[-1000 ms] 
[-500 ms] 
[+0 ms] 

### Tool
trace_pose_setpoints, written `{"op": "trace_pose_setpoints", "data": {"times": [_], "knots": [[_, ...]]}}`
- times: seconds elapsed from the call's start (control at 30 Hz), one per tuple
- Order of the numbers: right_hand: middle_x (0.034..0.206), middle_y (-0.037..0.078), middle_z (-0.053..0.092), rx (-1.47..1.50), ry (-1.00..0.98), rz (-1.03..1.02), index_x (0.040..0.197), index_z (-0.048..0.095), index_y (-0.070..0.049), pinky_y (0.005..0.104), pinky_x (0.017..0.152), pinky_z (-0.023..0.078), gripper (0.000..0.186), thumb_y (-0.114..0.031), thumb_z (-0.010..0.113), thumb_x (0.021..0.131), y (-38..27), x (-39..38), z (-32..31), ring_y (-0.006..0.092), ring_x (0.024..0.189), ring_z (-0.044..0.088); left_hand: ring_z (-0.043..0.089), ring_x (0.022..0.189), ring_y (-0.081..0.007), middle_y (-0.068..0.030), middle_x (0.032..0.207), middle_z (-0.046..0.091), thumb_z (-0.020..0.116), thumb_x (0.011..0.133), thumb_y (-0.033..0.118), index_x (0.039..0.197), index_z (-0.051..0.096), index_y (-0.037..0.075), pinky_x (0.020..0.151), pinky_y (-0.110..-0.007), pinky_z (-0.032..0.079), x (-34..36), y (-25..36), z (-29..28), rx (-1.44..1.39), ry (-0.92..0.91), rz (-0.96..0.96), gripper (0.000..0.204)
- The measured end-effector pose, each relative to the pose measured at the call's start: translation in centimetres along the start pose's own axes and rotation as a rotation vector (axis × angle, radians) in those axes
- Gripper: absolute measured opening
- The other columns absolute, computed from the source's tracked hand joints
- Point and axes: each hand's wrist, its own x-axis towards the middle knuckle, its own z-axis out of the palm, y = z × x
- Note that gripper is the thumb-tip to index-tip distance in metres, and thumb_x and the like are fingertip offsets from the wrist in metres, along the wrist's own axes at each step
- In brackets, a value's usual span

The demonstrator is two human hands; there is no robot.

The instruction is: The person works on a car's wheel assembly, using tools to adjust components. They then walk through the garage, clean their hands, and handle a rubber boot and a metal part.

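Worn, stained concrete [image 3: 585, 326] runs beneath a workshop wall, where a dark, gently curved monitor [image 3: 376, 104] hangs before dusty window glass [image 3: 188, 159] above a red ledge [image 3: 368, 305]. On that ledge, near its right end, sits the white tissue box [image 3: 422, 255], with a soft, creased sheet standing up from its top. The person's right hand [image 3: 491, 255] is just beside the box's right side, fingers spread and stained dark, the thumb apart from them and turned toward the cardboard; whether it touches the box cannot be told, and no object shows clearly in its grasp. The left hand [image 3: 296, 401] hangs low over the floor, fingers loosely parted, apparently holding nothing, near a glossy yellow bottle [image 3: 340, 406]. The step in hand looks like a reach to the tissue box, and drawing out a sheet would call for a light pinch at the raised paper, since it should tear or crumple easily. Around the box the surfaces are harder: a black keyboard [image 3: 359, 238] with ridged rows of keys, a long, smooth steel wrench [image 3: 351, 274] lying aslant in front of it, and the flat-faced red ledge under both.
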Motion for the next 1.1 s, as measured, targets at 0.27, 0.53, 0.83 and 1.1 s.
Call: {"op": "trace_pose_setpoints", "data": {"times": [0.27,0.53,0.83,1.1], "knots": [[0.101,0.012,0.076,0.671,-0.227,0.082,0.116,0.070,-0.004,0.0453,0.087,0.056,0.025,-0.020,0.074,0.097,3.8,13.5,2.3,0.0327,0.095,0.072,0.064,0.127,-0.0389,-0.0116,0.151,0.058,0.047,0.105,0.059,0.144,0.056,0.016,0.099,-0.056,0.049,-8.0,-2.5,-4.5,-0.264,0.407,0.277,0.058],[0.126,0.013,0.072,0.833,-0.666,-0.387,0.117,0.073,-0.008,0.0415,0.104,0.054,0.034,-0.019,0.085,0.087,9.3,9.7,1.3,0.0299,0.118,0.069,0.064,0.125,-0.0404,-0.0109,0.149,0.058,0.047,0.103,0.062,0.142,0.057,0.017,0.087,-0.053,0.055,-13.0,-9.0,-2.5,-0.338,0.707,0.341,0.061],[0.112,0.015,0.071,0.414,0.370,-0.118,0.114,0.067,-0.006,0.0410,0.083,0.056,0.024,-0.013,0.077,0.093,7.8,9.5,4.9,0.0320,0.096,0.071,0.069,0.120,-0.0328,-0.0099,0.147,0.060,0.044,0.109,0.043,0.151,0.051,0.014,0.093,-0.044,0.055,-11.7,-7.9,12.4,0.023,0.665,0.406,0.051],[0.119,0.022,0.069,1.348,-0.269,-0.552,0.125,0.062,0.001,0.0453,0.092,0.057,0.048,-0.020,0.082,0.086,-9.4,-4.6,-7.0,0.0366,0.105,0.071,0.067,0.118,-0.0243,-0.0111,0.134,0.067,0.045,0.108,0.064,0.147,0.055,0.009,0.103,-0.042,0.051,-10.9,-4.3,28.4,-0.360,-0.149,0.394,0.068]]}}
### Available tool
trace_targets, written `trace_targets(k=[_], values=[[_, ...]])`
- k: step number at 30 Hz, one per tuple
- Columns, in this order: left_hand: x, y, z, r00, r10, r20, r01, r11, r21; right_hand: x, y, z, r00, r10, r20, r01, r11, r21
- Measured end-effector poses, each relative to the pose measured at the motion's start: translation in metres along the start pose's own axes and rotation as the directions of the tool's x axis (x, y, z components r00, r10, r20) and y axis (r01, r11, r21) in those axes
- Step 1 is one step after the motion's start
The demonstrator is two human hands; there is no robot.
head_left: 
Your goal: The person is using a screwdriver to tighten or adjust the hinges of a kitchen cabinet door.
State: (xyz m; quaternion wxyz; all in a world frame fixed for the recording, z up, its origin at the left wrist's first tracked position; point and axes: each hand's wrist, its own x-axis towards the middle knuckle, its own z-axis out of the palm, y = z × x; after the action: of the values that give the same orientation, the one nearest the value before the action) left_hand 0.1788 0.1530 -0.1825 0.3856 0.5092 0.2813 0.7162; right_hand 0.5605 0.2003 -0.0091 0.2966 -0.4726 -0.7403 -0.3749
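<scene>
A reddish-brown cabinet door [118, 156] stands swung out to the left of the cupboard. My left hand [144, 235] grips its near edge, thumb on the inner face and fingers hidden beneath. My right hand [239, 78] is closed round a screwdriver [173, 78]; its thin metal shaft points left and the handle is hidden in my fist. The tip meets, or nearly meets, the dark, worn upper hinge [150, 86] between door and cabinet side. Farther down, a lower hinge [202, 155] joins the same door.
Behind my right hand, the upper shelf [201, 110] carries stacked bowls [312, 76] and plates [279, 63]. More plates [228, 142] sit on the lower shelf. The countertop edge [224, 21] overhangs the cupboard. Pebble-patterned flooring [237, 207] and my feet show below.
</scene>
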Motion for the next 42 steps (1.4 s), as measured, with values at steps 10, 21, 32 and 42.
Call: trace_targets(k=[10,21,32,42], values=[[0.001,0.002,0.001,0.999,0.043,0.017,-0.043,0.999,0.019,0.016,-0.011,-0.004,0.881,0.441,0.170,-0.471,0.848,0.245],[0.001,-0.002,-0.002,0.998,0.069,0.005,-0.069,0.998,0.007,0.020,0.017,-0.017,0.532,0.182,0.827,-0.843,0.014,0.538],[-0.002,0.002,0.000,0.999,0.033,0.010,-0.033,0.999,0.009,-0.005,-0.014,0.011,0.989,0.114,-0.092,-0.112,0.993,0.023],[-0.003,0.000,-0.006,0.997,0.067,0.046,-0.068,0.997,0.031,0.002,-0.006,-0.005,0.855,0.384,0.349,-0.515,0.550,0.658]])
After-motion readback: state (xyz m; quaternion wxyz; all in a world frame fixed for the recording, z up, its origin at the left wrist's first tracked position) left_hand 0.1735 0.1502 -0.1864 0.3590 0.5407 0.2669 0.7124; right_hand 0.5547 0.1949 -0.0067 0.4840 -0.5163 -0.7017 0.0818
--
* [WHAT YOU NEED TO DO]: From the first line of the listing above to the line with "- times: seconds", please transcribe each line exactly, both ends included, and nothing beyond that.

* [SOLUTION TO THIS EXERCISE]:
[-1000 ms] 
[-500 ms] 
[+0 ms] 

### Tool
trace_pose_setpoints, written `{"op": "trace_pose_setpoints", "data": {"times": [_], "knots": [[_, ...]]}}`
- times: seconds elapsed from the call's start (control at 30 Hz), one per tuple

This exercise requires no additional output.